● DIRECTIONS
All lines holding the word "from" in the listing below need to be copied.

-------- STORED DATA --------

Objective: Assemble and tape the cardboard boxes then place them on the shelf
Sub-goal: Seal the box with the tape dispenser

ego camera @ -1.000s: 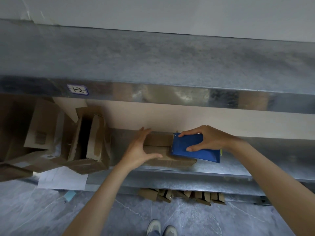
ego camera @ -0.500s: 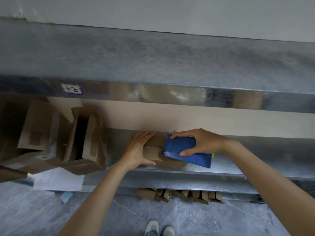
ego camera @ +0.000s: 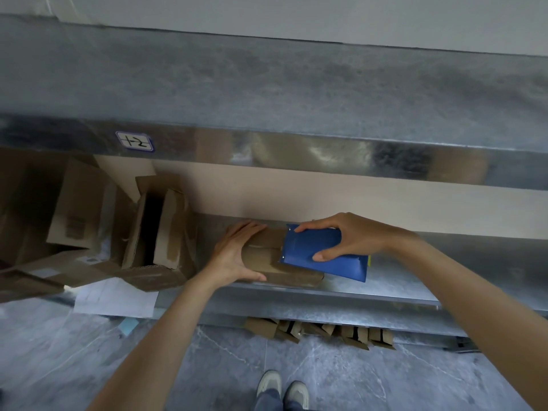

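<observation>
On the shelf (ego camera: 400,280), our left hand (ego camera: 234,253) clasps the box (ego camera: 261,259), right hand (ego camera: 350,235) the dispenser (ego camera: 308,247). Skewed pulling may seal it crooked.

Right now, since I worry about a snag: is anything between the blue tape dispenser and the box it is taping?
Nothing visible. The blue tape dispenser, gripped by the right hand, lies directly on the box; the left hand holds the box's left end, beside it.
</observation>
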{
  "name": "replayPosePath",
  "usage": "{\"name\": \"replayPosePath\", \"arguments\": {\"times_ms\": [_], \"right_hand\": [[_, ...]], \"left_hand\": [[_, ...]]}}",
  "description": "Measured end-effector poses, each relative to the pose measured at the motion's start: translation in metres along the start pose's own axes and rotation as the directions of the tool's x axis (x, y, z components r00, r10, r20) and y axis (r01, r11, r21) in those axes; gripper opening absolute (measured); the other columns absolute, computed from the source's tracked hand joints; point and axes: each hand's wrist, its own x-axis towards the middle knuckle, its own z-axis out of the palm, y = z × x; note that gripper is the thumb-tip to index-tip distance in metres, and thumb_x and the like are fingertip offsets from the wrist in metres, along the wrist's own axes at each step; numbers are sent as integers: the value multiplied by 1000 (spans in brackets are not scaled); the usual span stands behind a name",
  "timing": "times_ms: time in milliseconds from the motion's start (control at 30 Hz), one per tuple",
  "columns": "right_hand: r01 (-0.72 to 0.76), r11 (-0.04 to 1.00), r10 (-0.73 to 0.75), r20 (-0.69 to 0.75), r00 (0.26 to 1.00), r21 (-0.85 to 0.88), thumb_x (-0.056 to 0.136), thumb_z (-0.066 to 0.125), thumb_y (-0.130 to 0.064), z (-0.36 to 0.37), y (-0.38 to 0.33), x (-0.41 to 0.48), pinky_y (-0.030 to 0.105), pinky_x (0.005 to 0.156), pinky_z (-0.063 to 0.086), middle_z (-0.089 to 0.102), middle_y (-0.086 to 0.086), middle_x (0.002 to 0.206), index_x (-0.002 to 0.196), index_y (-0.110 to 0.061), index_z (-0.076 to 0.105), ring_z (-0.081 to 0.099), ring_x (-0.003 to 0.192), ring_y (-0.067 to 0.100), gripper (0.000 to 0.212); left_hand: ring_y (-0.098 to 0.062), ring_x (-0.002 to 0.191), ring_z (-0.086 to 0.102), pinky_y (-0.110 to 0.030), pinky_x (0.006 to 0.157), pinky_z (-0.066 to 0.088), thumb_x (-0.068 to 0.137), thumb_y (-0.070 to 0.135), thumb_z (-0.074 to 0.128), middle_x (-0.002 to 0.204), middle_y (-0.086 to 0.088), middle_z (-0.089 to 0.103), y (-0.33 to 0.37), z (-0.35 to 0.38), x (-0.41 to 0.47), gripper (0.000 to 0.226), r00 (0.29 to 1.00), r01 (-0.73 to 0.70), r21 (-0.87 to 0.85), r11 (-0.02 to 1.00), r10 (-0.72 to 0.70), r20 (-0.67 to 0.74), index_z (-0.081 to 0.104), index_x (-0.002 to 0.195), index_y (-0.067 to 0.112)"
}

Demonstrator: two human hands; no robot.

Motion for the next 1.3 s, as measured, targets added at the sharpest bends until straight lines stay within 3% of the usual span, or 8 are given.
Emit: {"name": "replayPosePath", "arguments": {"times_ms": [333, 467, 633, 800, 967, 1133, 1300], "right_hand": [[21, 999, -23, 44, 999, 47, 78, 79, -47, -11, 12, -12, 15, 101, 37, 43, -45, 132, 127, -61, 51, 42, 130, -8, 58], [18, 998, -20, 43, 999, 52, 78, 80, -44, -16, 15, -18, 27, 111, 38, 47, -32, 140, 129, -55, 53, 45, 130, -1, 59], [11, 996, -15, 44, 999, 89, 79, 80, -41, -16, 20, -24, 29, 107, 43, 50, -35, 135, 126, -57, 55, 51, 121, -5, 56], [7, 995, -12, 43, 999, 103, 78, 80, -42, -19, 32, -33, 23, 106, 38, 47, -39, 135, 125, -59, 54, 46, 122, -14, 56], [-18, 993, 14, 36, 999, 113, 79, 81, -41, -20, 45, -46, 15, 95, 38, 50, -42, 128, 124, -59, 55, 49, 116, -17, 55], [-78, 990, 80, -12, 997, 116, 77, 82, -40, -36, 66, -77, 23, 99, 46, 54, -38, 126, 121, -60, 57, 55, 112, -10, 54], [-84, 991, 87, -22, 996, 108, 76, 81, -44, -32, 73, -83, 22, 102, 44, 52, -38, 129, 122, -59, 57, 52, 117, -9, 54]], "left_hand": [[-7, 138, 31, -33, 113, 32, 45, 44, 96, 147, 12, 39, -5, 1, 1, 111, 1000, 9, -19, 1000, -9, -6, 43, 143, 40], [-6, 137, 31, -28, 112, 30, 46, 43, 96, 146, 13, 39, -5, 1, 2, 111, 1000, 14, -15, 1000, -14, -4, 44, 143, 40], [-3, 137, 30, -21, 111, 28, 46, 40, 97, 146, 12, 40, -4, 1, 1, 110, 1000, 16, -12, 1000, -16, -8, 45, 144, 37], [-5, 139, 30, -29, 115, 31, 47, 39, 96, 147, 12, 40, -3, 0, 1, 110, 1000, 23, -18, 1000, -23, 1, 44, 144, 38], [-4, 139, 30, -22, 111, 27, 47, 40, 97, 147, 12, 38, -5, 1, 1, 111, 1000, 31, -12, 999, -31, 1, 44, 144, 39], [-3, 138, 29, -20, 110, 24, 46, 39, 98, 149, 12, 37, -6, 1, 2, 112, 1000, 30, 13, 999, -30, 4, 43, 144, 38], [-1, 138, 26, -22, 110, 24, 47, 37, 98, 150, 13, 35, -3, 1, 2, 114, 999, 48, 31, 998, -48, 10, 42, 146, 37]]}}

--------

● SOLUTION TO THIS TASK
  "description": "Measured end-effector poses, each relative to the pose measured at the motion's start: translation in metres along the start pose's own axes and rotation as the directions of the tool's x axis (x, y, z components r00, r10, r20) and y axis (r01, r11, r21) in those axes; gripper opening absolute (measured); the other columns absolute, computed from the source's tracked hand joints; point and axes: each hand's wrist, its own x-axis towards the middle knuckle, its own z-axis out of the palm, y = z × x; note that gripper is the thumb-tip to index-tip distance in metres, and thumb_x and the like are fingertip offsets from the wrist in metres, along the wrist's own axes at each step; numbers are sent as integers: the value multiplied by 1000 (spans in brackets are not scaled); the usual span stands behind a name",
  "timing": "times_ms: time in milliseconds from the motion's start (control at 30 Hz), one per tuple",

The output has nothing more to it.